リフォームの際に既存の合板遮音フローリングの上に無垢材を重ね貼りする施工も見かけますが、これはNGです。研究機関で測定してみると、LL45の性能がLL60程度まで悪化します。また防音マットとして売られている商品も実際に測定すると同じような性能しか出ないものが多くあることが私たちが行った実測でわかってきています。

無垢床をマンションで施工する際は、浮き床と呼ばれる乾式二重床を使うことが最も確実に性能を確保する方法です。

◆マンションと断熱

その他、私たちがリノベーションの際にご提案するのが窓や壁などの断熱改修です。
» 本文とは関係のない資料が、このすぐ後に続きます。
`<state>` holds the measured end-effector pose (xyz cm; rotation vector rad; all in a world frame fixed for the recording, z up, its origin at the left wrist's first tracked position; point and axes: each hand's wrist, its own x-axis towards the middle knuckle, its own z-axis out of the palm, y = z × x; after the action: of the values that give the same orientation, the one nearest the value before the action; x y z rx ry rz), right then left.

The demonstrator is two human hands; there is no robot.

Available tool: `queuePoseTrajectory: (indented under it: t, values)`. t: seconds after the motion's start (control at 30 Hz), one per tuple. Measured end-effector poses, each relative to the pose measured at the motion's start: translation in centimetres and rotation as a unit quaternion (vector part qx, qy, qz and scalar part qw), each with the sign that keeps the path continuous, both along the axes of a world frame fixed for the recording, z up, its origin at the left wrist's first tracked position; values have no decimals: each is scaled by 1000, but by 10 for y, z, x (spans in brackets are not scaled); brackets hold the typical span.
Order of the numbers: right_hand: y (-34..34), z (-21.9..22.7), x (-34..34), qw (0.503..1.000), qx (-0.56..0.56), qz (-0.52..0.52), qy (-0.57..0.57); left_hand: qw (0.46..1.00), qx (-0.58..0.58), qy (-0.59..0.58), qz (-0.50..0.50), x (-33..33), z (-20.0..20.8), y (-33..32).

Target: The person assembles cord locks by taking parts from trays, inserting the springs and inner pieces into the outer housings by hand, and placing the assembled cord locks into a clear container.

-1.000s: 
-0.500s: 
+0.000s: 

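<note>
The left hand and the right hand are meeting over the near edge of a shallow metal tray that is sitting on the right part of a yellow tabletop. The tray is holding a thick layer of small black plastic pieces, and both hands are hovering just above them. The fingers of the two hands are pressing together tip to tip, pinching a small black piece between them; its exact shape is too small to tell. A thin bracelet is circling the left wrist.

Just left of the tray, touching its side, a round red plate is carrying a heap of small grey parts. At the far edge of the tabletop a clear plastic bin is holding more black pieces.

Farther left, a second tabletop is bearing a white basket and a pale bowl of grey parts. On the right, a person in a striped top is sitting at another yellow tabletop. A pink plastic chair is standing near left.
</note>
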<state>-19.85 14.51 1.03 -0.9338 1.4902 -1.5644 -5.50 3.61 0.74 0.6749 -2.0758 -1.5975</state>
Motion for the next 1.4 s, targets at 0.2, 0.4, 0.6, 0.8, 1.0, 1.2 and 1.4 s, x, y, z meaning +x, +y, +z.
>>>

戸建てよりは暖かいといわれるマンションですが、南北の温度差が大きいため、リビングは暖かいけれど北側の部屋は寒いとか、窓や壁の結露やカビの悩みはとても大きいのが現状です。また、角部屋や最上階、1階の物件では外に面する面積が大きいため、夏の暑さや冬の寒さは戸建てとはまた違う厳しさがあります。
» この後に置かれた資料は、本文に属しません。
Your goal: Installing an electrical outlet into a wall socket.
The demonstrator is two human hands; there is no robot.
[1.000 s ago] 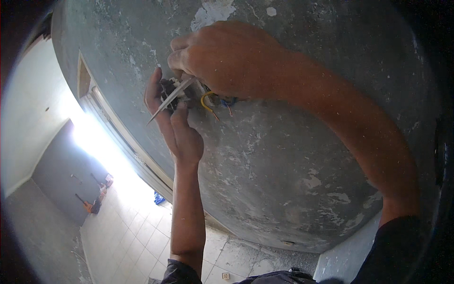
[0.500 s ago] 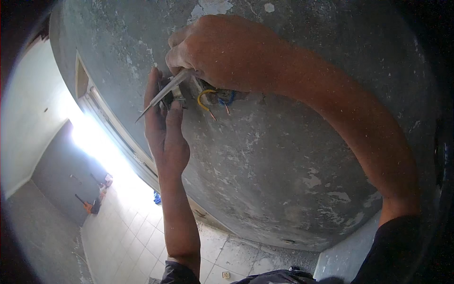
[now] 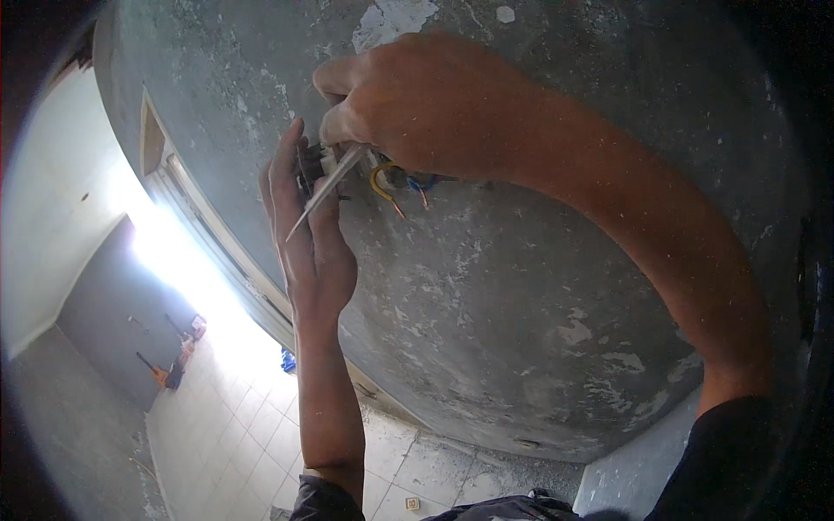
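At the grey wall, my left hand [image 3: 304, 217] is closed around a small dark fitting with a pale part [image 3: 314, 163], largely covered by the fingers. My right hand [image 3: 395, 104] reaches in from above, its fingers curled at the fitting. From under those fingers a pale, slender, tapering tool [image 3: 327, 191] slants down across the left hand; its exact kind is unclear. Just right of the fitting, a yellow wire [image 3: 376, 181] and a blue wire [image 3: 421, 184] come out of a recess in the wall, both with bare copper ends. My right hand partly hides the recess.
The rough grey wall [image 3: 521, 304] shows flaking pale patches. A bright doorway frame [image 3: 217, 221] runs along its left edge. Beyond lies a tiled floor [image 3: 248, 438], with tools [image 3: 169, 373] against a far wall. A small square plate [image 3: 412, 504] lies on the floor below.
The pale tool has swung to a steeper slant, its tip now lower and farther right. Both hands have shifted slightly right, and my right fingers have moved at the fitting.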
マンションで快適に暮らすために、壁に断熱材を設け、窓には内窓をつけ、熱を逃がさない(入れない)ようにすることで、結露やカビが解消するのはもちろん、冷暖房費が格段に減ります。冬の朝のリビングが無暖房で20度ほどになるという家もあり、こうなると暖房機に頼らなくてもいい暖かい家になります。

◆住みやすいマンションリノベーションのプランニング

新築や販売中のマンションの間取りを見てみると、ほとんどが同じような間取り。部屋数のみ確保され、対面キッチンにダイニング、リビングの横には和室、水周りは家の中心にコンパクトに、といういわゆる一般的な間取りは住んでみると、細切れの部屋は暗く狭く、風通しも悪く、収納が少ないため物があふれ、寒い部屋は納戸になり……
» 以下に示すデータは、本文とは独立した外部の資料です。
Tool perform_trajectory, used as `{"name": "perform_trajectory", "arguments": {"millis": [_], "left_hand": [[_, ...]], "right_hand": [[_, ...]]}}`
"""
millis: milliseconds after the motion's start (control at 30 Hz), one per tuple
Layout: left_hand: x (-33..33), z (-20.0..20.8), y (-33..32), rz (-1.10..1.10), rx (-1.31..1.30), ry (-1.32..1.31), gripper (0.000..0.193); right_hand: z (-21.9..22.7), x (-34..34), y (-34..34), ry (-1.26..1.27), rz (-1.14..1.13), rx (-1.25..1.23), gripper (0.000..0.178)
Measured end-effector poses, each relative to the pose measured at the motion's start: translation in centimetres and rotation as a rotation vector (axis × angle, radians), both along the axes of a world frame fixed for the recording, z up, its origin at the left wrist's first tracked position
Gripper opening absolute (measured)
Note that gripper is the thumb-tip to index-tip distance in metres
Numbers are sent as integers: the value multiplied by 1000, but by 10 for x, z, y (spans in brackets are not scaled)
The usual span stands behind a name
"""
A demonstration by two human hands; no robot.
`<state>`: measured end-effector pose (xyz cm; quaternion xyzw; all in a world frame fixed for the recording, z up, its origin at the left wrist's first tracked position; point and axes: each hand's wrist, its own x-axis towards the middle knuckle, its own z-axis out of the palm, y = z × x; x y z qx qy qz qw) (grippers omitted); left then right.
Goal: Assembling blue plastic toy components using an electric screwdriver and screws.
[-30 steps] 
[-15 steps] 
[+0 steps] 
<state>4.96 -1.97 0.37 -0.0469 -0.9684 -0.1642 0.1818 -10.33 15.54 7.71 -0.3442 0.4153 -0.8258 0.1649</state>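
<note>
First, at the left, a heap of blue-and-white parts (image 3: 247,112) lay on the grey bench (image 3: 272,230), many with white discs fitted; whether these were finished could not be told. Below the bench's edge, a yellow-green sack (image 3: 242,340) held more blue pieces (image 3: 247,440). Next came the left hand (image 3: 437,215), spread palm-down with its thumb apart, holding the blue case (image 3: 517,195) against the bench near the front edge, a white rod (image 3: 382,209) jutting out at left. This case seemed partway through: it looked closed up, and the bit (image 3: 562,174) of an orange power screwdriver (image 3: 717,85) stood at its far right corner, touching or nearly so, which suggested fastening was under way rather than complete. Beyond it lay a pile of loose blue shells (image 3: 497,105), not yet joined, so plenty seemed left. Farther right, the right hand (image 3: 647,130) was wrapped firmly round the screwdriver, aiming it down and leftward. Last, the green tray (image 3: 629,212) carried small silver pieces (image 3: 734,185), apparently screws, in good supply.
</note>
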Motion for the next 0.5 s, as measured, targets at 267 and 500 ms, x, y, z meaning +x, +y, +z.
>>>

ご依頼頂く方の不満点やご要望は驚くほどの共通点があり、お仕着せのマンションの間取りが多くの家族のライフスタイルを賄いきれなくなっている現状が垣間見えます。

その家族にとって一番住みやすいプランニングは家族の数だけあるといえます。ですが、私たちが一番大事にしているのは、窓をちゃんと活かす、ということです。窓からは光や風、眺望など気持ちのいいものが得られますが、マンションリフォームでは窓を増やすことも移動することもできません。しかし現状は、南側の明るい窓の前にしかテレビが置けなかったり、せっかく窓のある部屋が物置になっていたりします。

そういったもったいない部分を解消することからプランニングを始めます。物置になっている部屋に窓は必要ないので、その窓はお風呂の窓として活用する。そうすれば窓付きの明るいお風呂になるうえに、風も通りよくなり、内部もよく乾きます。日が入り明るい窓はリビングやダイニングという家族の団欒の場所として最大限活用できるように設計します。

特にマンションは東西に長い建物であることが多いので、南北の温度差、気圧差があります。南北の窓同士の経路を確保してやるだけで驚くほど風通しは変わります。その際、ドアは開け閉めの邪魔になるだけでなく場所も取りますので、なるべく引き戸にすると、驚くほど生活しやすい家となります。